UBS AG London Branch ("UBS") is authorised and regulated by the Financial
Market Supervisory Authority in Switzerland. It is authorised by the
Prudential Regulation Authority and subject to regulation by the Financial
Conduct Authority and limited regulation by the Prudential Regulation
Authority in the United Kingdom. UBS is acting exclusively as financial
adviser to Wincanton and no one else in connection with the matters described
in this announcement. In connection with such matters, UBS, its affiliates and
their respective directors, officers, employees and agents will not regard any
other person as their client, nor will they be responsible to any other person
for providing the protections afforded to their clients or for providing
advice in relation to this announcement or any matter referred to herein.
Further information
This announcement is for information purposes only and is not intended to and
does not constitute, or form part of, an offer to sell or an invitation to
purchase any securities or the solicitation of an offer to buy, or otherwise
acquire, subscribe for, sell or otherwise dispose of any securities, or the
solicitation of any vote or approval in any jurisdiction, pursuant to any
offer or otherwise, nor shall there be any purchase, sale, issuance or
exchange of securities or such solicitation in any jurisdiction in which such
offer, solicitation, sale, issuance or exchange would be unlawful prior to the
registration or qualification under the laws of such jurisdiction.

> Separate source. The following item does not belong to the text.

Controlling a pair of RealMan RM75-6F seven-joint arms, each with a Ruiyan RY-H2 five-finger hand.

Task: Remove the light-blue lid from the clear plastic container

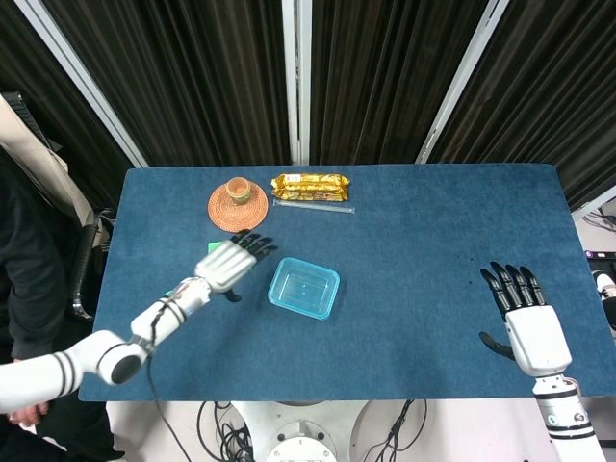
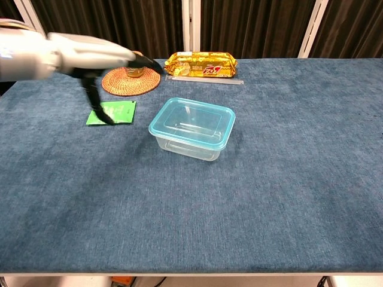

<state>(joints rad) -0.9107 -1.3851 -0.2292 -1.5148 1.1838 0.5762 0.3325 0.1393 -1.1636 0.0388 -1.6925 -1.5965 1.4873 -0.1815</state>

The GXO Offer will be made solely by means of the Offer Document and (in
respect of Wincanton Shares held in certificated form) the acceptance forms
accompanying the Offer Document (or, if the GXO Offer is effected by way of a
Scheme, the Scheme Document and its related documentation) which will,
together, contain the full terms and conditions of the proposed acquisition by
GXO including details of how it may be accepted.
Wincanton Shareholders are advised to read the formal documentation in
relation to the GXO Offer carefully, when dispatched.
This announcement has been prepared for the purpose of complying with English
law, the Code, the Market Abuse Regulation and the Disclosure Guidance and
Transparency Rules and the information disclosed may not be the same as that
which would have been disclosed if this announcement had been prepared in
accordance with the laws of other jurisdictions.
Each Wincanton Shareholder is advised to consult their independent
professional adviser regarding the tax consequences to them (or to their
beneficial owners) of the GXO Offer.
This announcement does not constitute a prospectus, prospectus equivalent
document or exempted document.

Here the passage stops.